[Task prompt]
Please output the section of the listing below that opens with the line containing "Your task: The" and closes with the line containing "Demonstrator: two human", exactly and with nothing else.
━━━━━ Information provided ━━━━━
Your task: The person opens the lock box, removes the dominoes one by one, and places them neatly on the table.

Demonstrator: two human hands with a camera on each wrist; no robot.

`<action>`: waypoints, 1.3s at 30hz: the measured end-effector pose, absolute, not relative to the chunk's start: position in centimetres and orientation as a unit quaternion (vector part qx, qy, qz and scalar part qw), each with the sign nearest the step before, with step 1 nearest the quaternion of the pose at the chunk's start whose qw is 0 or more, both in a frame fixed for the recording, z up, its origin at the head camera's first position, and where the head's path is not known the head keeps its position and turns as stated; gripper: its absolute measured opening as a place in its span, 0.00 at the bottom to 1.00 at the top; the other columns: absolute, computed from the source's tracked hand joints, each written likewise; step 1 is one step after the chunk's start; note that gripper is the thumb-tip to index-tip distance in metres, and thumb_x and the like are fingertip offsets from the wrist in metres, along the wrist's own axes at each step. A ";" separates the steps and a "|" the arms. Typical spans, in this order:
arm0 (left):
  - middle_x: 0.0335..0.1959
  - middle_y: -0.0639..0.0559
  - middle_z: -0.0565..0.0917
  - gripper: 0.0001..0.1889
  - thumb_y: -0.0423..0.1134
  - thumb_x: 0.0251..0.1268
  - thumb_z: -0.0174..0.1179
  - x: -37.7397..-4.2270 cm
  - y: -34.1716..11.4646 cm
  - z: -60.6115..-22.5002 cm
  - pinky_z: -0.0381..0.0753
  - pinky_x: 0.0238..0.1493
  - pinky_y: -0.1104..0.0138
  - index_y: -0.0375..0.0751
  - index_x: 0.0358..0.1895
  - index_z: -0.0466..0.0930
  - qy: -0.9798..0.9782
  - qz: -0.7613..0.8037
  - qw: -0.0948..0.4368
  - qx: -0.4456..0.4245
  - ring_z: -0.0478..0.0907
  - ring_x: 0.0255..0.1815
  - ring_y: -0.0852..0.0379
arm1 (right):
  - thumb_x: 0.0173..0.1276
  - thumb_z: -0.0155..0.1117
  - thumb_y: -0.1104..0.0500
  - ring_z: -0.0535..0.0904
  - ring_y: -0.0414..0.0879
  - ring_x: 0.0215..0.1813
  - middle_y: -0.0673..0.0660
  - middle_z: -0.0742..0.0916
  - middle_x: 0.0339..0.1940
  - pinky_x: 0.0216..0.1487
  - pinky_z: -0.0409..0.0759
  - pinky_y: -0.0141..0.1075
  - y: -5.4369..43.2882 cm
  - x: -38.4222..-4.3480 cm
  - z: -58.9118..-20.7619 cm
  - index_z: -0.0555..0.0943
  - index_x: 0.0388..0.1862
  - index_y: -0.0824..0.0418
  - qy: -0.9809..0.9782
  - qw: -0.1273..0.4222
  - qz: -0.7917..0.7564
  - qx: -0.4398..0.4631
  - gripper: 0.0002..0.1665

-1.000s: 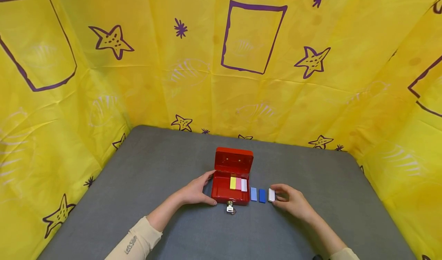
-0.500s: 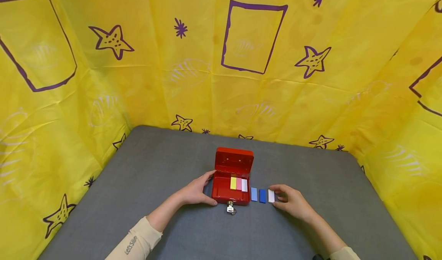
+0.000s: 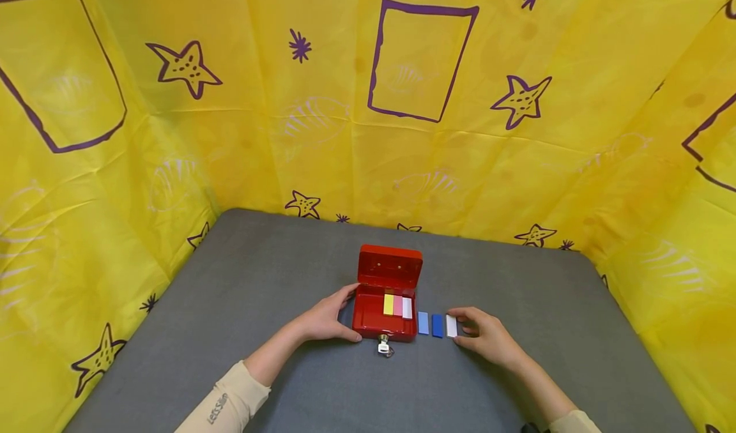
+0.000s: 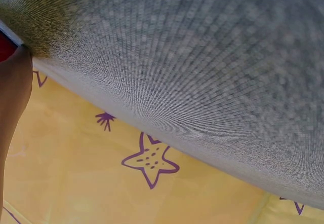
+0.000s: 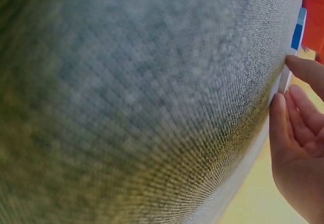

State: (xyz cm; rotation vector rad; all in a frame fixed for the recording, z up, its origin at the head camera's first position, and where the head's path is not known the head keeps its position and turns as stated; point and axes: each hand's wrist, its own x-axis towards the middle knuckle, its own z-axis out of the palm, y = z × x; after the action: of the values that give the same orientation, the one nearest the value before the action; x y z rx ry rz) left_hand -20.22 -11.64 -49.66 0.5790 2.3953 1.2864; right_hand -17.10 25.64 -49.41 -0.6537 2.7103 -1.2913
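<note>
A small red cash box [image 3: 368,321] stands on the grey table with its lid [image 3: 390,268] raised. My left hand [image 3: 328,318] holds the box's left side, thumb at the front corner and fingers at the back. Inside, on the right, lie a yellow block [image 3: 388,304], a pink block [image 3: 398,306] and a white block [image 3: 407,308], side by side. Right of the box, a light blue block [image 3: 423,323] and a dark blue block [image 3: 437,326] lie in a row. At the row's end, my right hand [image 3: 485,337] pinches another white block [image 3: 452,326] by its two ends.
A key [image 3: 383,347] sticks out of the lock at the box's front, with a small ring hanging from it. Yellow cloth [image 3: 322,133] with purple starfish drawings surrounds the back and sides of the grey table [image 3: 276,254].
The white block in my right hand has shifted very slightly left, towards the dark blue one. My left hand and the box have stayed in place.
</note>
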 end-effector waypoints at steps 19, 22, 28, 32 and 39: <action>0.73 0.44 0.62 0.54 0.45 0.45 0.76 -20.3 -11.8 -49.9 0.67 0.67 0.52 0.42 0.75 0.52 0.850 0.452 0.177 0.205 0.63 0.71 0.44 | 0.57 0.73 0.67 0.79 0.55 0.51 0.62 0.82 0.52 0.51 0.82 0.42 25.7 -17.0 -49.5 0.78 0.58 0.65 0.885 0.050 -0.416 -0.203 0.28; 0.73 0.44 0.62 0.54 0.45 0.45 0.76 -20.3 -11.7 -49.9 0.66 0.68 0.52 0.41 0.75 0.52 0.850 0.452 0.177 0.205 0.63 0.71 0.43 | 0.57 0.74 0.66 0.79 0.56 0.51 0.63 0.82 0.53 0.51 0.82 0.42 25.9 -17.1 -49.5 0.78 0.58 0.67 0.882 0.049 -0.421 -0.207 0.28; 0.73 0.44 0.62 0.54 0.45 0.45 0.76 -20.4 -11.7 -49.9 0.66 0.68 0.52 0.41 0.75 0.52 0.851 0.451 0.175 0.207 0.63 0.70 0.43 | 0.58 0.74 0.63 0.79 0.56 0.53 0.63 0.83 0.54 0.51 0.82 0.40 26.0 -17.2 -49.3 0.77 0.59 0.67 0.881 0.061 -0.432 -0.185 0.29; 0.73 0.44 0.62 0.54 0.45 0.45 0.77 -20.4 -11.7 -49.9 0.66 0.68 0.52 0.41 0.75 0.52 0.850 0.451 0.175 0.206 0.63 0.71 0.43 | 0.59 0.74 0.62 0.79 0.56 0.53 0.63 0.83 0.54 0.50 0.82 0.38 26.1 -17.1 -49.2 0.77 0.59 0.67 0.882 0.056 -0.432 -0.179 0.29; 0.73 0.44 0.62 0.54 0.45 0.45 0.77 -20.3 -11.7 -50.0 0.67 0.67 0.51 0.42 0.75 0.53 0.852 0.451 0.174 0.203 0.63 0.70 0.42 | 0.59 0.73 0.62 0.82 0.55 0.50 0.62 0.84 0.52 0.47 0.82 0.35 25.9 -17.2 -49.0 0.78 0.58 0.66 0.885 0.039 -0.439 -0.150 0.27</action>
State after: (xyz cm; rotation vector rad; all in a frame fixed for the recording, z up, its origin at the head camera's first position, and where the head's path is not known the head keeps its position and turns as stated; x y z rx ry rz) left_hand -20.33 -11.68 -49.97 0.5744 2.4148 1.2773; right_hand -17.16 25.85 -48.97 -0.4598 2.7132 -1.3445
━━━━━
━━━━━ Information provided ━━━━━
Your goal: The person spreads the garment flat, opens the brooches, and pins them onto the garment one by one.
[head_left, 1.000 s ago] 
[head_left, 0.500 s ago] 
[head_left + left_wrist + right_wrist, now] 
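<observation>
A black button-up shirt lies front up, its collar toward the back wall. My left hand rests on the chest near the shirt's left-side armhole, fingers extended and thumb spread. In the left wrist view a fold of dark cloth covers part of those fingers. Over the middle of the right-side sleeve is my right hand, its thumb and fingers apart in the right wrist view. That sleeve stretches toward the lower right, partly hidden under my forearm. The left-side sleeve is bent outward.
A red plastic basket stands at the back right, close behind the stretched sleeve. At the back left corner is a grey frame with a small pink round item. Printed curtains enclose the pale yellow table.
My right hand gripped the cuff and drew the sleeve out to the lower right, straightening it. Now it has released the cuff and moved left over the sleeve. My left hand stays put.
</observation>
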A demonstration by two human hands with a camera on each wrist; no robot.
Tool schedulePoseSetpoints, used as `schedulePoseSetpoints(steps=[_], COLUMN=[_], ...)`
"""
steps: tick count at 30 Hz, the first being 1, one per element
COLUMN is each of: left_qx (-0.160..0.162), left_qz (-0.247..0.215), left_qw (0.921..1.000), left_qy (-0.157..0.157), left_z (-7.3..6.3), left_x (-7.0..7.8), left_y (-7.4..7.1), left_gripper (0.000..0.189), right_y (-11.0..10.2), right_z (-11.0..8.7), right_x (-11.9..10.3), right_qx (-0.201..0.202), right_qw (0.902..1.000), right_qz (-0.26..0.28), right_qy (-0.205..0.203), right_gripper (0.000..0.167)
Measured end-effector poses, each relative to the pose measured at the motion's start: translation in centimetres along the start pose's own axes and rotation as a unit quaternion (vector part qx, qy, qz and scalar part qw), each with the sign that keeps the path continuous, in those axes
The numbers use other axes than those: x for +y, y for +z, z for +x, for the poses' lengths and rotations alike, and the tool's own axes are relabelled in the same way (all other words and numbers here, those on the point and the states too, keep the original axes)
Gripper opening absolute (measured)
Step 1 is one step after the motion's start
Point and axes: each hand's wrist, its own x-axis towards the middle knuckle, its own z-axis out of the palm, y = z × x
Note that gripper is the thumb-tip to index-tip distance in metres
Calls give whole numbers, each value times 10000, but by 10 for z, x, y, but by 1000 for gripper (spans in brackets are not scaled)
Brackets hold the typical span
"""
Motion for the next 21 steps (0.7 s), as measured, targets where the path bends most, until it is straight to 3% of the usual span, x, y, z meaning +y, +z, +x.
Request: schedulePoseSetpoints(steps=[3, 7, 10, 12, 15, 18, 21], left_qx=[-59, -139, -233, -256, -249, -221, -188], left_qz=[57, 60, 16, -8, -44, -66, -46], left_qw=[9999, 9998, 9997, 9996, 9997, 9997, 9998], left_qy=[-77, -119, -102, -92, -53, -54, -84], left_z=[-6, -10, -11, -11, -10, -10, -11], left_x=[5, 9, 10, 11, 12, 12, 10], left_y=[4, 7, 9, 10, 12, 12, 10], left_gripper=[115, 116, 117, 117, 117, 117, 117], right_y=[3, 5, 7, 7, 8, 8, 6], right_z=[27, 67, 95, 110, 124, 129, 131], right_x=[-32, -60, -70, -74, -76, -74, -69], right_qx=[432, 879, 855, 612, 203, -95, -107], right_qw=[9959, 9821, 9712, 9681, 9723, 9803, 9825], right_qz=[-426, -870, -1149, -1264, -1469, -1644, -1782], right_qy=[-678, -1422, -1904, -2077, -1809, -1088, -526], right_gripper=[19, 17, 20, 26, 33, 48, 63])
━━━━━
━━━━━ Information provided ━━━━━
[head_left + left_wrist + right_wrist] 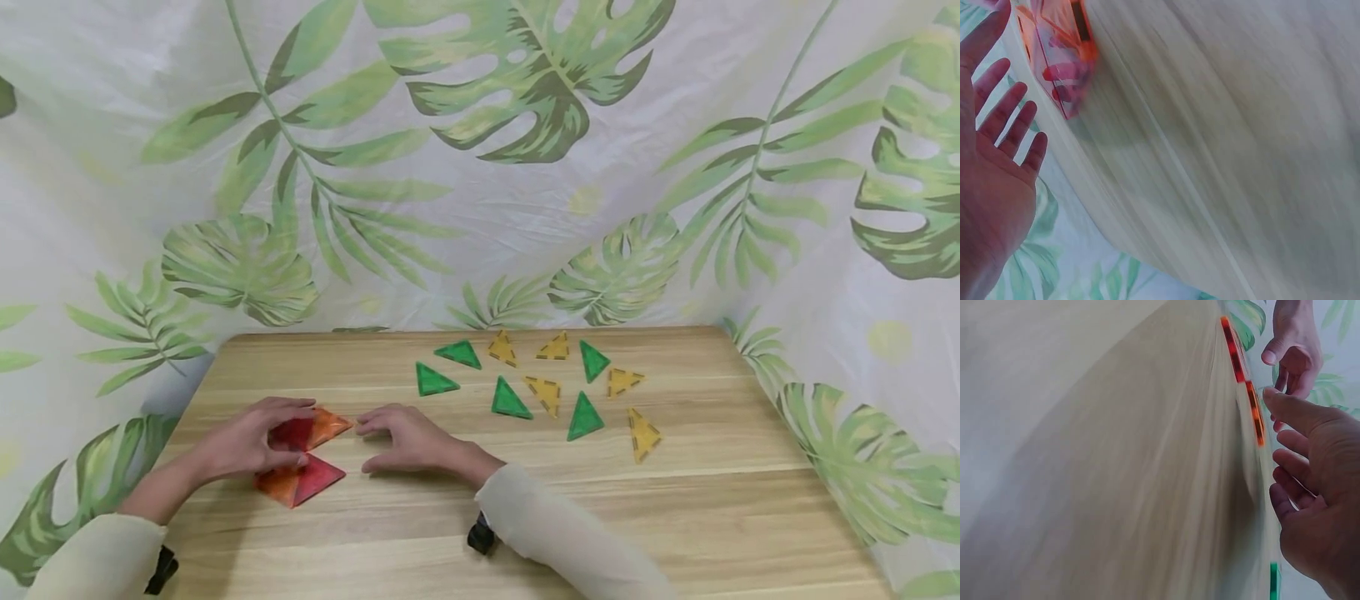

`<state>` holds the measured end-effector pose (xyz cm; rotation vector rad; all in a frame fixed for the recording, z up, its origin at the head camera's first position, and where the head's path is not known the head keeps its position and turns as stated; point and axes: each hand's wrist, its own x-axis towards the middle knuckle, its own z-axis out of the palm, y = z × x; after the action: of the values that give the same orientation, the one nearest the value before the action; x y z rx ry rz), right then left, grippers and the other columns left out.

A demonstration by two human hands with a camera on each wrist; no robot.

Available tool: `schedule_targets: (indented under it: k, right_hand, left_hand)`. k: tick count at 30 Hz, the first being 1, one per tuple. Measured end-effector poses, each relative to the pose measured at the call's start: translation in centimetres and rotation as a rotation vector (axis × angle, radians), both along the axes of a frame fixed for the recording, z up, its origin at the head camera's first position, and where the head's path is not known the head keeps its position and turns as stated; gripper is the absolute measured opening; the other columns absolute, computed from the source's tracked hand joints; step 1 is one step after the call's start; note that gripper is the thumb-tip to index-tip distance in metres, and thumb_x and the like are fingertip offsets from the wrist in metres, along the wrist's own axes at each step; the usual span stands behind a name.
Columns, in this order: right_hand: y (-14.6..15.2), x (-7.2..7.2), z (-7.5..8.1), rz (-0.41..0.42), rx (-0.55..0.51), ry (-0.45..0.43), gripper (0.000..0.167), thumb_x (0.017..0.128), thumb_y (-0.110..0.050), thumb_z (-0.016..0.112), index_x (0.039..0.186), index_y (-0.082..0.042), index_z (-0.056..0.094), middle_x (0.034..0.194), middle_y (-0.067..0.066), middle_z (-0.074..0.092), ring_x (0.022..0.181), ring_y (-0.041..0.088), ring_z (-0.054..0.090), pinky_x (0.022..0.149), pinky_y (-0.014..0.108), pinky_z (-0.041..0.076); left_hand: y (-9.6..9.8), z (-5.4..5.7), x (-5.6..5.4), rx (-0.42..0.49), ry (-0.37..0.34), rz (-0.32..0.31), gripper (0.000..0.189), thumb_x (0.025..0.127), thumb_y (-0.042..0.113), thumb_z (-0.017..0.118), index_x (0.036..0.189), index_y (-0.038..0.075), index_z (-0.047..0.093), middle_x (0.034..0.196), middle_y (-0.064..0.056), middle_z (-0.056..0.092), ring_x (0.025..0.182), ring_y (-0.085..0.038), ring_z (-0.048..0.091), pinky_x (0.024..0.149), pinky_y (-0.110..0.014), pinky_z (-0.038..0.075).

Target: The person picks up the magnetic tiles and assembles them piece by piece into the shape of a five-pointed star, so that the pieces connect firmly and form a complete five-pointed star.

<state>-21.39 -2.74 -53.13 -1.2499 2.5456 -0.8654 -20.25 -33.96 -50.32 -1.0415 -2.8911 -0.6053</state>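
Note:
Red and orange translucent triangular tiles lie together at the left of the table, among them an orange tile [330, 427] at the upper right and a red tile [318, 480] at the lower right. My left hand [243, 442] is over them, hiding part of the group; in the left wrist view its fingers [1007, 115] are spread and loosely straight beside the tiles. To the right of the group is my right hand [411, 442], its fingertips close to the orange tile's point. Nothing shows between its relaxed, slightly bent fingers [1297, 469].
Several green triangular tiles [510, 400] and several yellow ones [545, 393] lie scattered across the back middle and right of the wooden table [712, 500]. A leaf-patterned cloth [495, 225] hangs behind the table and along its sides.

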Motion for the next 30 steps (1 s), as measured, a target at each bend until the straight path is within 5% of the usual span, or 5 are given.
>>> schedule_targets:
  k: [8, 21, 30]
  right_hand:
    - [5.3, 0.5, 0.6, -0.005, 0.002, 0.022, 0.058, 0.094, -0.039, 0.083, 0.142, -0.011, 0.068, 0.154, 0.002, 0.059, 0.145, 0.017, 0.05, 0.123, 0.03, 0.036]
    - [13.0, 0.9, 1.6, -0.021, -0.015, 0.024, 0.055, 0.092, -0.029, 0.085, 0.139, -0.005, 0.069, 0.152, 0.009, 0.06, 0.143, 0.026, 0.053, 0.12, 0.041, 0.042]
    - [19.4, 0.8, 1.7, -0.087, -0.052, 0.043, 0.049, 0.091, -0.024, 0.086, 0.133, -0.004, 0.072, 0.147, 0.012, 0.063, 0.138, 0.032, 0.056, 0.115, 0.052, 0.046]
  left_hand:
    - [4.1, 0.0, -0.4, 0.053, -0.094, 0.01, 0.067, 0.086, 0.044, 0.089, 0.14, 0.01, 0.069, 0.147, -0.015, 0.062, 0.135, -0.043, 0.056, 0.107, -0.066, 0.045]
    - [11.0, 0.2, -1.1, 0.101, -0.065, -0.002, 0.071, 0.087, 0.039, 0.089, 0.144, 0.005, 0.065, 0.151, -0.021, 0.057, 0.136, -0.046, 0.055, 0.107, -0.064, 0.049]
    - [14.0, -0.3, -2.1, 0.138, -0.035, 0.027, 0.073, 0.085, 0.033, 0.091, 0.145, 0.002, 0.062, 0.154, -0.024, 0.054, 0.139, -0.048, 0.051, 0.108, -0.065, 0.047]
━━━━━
[Response area]
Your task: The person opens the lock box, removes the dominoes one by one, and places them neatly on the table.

Demonstrator: two human hands with a camera on each wrist; no robot.

The answer has been fully written out.